> Required work: Give again, word for word, every line below from the one that has "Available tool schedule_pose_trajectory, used" through the one that has "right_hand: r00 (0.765", both included, and no others.

-- Opening Marker --

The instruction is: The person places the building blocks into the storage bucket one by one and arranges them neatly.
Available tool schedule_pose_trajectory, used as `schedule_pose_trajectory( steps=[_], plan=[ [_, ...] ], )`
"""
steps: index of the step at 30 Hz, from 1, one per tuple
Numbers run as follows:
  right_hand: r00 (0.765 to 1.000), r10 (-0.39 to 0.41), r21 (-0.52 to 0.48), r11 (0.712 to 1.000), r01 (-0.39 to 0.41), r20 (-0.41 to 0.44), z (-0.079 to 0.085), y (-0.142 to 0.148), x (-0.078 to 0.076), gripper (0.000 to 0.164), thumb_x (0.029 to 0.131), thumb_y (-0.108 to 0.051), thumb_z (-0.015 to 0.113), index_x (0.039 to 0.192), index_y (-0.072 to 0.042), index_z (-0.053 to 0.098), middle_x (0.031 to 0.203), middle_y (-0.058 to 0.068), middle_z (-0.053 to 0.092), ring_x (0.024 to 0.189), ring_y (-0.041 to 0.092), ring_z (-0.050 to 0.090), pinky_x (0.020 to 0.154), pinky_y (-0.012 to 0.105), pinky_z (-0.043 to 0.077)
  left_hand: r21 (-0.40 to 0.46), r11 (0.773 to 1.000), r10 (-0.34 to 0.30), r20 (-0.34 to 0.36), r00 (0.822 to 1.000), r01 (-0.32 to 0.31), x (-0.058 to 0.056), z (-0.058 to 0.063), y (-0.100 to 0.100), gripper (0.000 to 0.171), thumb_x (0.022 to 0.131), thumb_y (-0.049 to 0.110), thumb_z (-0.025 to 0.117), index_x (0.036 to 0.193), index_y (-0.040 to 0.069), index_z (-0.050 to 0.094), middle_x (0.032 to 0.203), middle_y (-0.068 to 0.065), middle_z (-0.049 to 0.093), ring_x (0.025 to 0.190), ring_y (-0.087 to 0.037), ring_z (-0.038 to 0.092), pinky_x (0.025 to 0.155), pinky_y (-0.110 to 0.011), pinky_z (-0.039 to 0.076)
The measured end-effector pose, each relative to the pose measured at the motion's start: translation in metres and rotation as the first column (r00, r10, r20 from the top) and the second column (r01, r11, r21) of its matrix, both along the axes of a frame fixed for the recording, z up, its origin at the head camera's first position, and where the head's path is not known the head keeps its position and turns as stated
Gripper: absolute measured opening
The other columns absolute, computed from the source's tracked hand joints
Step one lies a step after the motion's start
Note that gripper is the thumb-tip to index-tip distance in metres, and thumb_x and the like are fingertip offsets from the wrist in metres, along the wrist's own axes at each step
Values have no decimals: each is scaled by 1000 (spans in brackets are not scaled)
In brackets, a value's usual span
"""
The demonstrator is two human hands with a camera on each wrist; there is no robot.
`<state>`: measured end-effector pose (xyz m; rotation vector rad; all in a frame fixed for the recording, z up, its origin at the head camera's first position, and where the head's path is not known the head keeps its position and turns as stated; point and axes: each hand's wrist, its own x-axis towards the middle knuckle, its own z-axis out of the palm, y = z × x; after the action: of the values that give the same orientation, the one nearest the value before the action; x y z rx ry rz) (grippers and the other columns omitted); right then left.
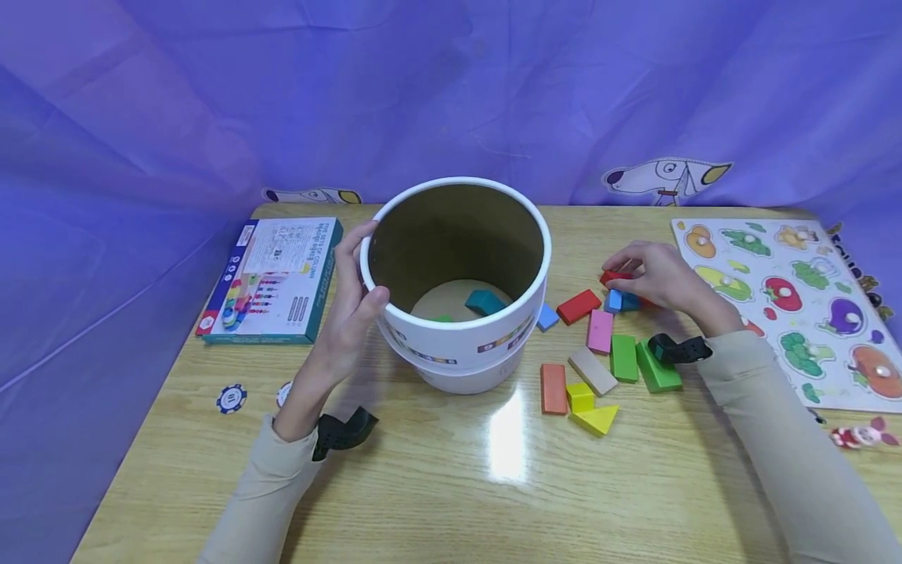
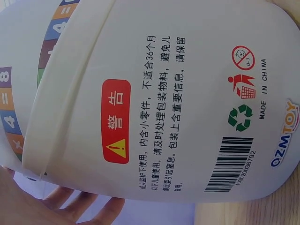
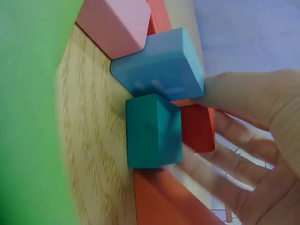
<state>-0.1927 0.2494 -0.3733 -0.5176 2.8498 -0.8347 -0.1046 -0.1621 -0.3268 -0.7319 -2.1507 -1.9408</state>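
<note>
A white bucket [image 1: 458, 345] stands mid-table, with a teal block [image 1: 485, 302] and part of a green block [image 1: 442, 319] inside. My left hand [image 1: 341, 321] holds its left side, with fingers by the rim and the thumb at the front. In the left wrist view, fingertips [image 2: 110, 212] curve past the bucket's printed wall [image 2: 187, 103]. Towards the right, my right hand [image 1: 658, 274] pinches a small red block [image 1: 611, 276] among other blocks. Its thumb [image 3: 234, 91] lies beside a light blue block [image 3: 154, 65]. A teal block [image 3: 152, 131] stands in front of the fingers, partly hiding the red one.
Several blocks lie right of the bucket, including a pink block [image 1: 600, 331] and a yellow triangle [image 1: 596, 420]. A vegetable puzzle board [image 1: 768, 258] lies far right, near a small figurine [image 1: 863, 435]. Left are a flat game box [image 1: 275, 282] and a poker chip [image 1: 231, 399].
</note>
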Motion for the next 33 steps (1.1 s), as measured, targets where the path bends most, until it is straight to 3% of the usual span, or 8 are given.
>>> schedule_pose_trajectory(
  steps=[2, 8, 12, 16, 20, 24, 33],
  plan=[
    [1000, -12, 1, 1000, 12, 14, 0, 0, -1, 25, 85, -7, 73, 108, -1, 70, 103, 21, 70, 91, 33, 66, 78, 39, 53, -1, 1000, 1, 1, 1000, -1, 0, 0, -1, 84, 86, 64, 56, 150, 24, 17, 155, -3, 23, 140, -30, 29, 107, -68, 30],
    [999, -16, -50, 999, 18, 50, -2, 5, -1, 27, 81, 0, 74, 108, 1, 70, 100, 22, 71, 87, 32, 70, 69, 16, 51, 2, 1000, 8, 12, 1000, -8, 1, 0, 0, 84, 86, 65, 57, 149, 25, 18, 154, 0, 24, 140, -29, 30, 108, -68, 29],
    [999, 6, -67, 998, -3, 34, -4, 7, 1, 26, 84, -7, 75, 109, 0, 70, 98, 19, 72, 86, 30, 71, 67, 8, 47, 4, 1000, 7, 14, 1000, -7, 1, -1, 0, 85, 85, 65, 57, 149, 25, 18, 154, -1, 25, 140, -30, 30, 109, -68, 29],
    [1000, 8, -60, 998, -7, 25, 0, 2, 2, 31, 84, -13, 76, 111, -1, 69, 98, 17, 72, 86, 27, 70, 69, 11, 49, 13, 1000, 9, 12, 1000, -9, 1, -1, 0, 86, 85, 65, 58, 149, 25, 18, 154, -2, 25, 140, -31, 30, 108, -68, 29],
    [1000, 7, -27, 1000, -8, -8, 4, -6, -2, 32, 82, -16, 78, 110, -1, 69, 97, 17, 73, 87, 29, 70, 75, 29, 56, 25, 1000, 14, 8, 1000, -15, 0, 0, 0, 88, 85, 66, 58, 149, 23, 18, 154, -1, 26, 139, -30, 30, 107, -69, 29],
    [1000, 16, 13, 1000, -16, -8, 4, -15, -7, 34, 82, -20, 79, 109, -2, 70, 97, 16, 73, 88, 29, 69, 80, 44, 55, 32, 999, 5, 12, 1000, -5, 0, 0, 0, 87, 85, 67, 58, 149, 23, 18, 154, -2, 26, 139, -31, 30, 107, -69, 28],
    [999, 26, 16, 1000, -27, 21, 1, -24, -13, 27, 83, -13, 76, 107, -1, 71, 95, 17, 71, 85, 27, 65, 76, 39, 54, 22, 1000, 3, 23, 1000, -4, 1, 2, 1, 88, 83, 69, 58, 149, 25, 18, 154, -2, 25, 140, -33, 29, 107, -69, 29]
  ],
)
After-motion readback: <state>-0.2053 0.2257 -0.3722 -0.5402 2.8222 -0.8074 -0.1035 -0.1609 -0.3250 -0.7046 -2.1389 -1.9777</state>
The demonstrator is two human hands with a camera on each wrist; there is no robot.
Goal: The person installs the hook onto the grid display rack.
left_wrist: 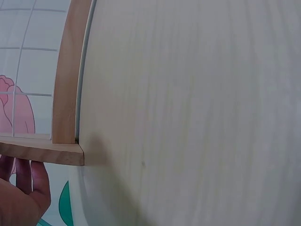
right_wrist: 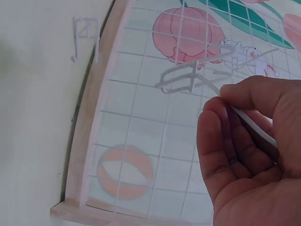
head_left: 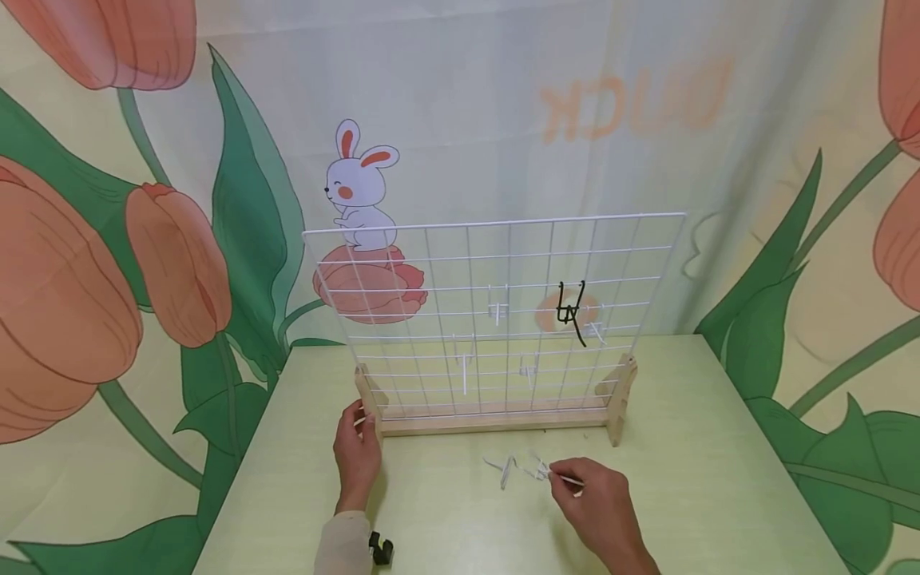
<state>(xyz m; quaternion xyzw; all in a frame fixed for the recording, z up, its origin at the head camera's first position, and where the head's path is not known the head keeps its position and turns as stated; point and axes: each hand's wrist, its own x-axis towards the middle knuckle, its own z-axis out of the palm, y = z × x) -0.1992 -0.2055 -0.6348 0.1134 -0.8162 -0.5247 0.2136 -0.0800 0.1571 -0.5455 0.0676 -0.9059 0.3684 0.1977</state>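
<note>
My right hand (head_left: pixel 592 499) pinches the straight rod of a white wire hook (right_wrist: pixel 190 77) between thumb and fingers. The hook's bent frame points away from the fingertips, in front of the grid in the right wrist view. My left hand (head_left: pixel 357 459) is at the outer side of the stand's left wooden foot (left_wrist: pixel 47 151), its fingertips touching the wood. The foot belongs to a stand that holds up a white wire grid (head_left: pixel 489 257). A second white hook (head_left: pixel 506 473) lies on the table, left of the held one.
On the grid hang a black hook (head_left: pixel 569 313) at the right and several white hooks, one being a long hook (head_left: pixel 464 371). A small black object (head_left: pixel 381 549) is by the left sleeve. Behind the table (head_left: pixel 446 511) hangs a printed curtain (head_left: pixel 467 120).
</note>
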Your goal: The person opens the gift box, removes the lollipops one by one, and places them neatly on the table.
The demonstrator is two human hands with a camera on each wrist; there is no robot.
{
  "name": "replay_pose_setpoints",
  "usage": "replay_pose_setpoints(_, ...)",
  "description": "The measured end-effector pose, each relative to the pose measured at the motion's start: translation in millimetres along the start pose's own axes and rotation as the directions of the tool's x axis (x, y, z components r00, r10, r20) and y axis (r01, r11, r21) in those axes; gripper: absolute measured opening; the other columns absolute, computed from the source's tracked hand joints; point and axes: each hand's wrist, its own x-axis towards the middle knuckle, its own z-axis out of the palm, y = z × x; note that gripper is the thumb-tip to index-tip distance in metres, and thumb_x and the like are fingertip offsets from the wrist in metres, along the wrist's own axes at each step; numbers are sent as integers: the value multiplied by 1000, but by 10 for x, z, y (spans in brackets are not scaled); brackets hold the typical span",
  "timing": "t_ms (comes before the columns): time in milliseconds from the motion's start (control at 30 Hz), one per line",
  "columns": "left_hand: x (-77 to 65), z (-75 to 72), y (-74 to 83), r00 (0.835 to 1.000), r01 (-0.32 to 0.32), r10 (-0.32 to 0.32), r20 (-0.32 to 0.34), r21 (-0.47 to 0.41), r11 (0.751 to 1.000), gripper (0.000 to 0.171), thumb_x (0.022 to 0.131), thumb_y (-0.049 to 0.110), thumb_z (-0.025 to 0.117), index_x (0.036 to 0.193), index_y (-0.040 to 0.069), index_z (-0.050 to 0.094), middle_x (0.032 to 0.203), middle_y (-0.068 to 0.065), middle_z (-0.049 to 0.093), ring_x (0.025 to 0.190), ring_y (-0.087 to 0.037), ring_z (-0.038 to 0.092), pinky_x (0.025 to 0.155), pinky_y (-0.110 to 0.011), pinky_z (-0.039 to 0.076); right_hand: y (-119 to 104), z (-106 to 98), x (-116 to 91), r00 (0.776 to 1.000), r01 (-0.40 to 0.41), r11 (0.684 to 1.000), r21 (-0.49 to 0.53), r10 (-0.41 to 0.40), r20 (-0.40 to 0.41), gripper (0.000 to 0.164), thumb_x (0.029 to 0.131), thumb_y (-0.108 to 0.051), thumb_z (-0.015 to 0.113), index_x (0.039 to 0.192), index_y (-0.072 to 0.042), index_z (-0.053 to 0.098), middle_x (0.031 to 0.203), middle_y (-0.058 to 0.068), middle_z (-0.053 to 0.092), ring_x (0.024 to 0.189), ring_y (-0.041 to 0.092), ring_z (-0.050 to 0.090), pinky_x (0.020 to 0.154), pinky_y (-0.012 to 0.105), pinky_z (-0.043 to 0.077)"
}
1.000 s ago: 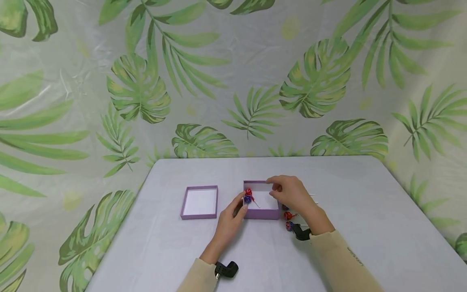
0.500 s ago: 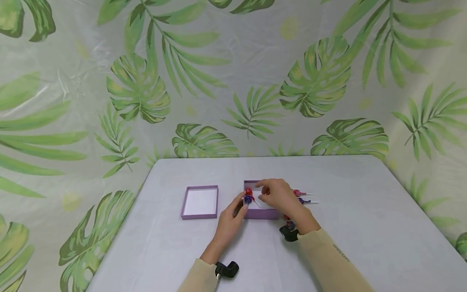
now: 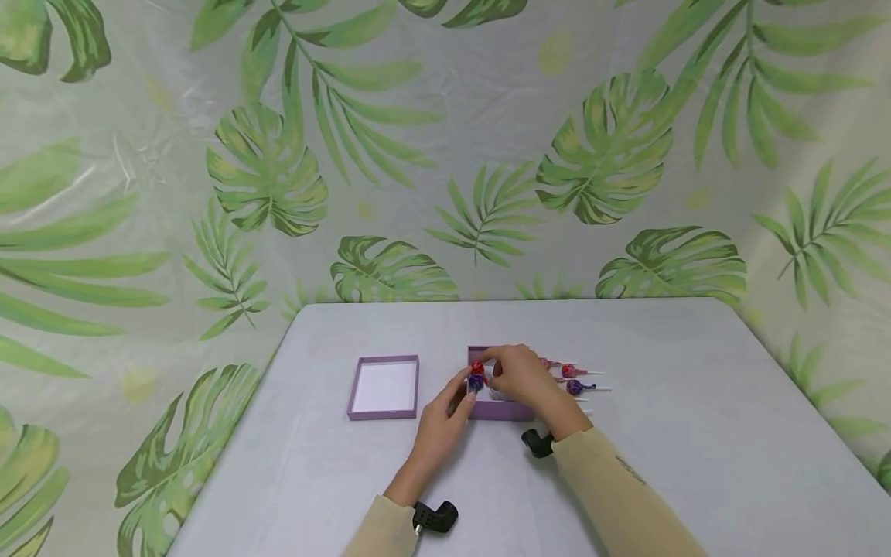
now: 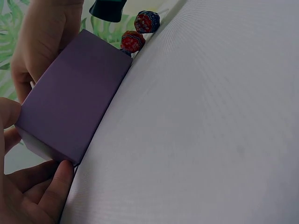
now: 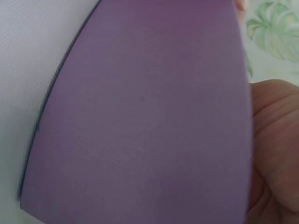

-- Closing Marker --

> Problem solution:
Available tool schedule_pose_trajectory, used as `schedule_pose_trajectory( steps=[_], plan=[ [_, ...] ], )`
"""
steps: index of the step at 30 Hz, from 1, one per tuple
Numbers run as follows:
  right_hand: r00 (0.765 to 1.000), r10 (-0.39 to 0.41), r21 (-0.52 to 0.48), r11 (0.712 to 1.000), r01 (-0.39 to 0.41), r20 (-0.41 to 0.44), z (-0.079 to 0.085), y (-0.142 to 0.148), x (-0.078 to 0.076), gripper (0.000 to 0.164), thumb_x (0.029 to 0.131), thumb_y (-0.108 to 0.051), thumb_z (-0.015 to 0.113), index_x (0.039 to 0.192), index_y (-0.072 to 0.042), index_z (-0.053 to 0.098), middle_x (0.031 to 0.203), middle_y (-0.058 to 0.068), middle_z (-0.053 to 0.092), ring_x (0.024 to 0.189), ring_y (-0.041 to 0.092), ring_z (-0.050 to 0.090), pinky_x (0.020 to 0.154), pinky_y (-0.012 to 0.105), pinky_z (-0.043 to 0.077)

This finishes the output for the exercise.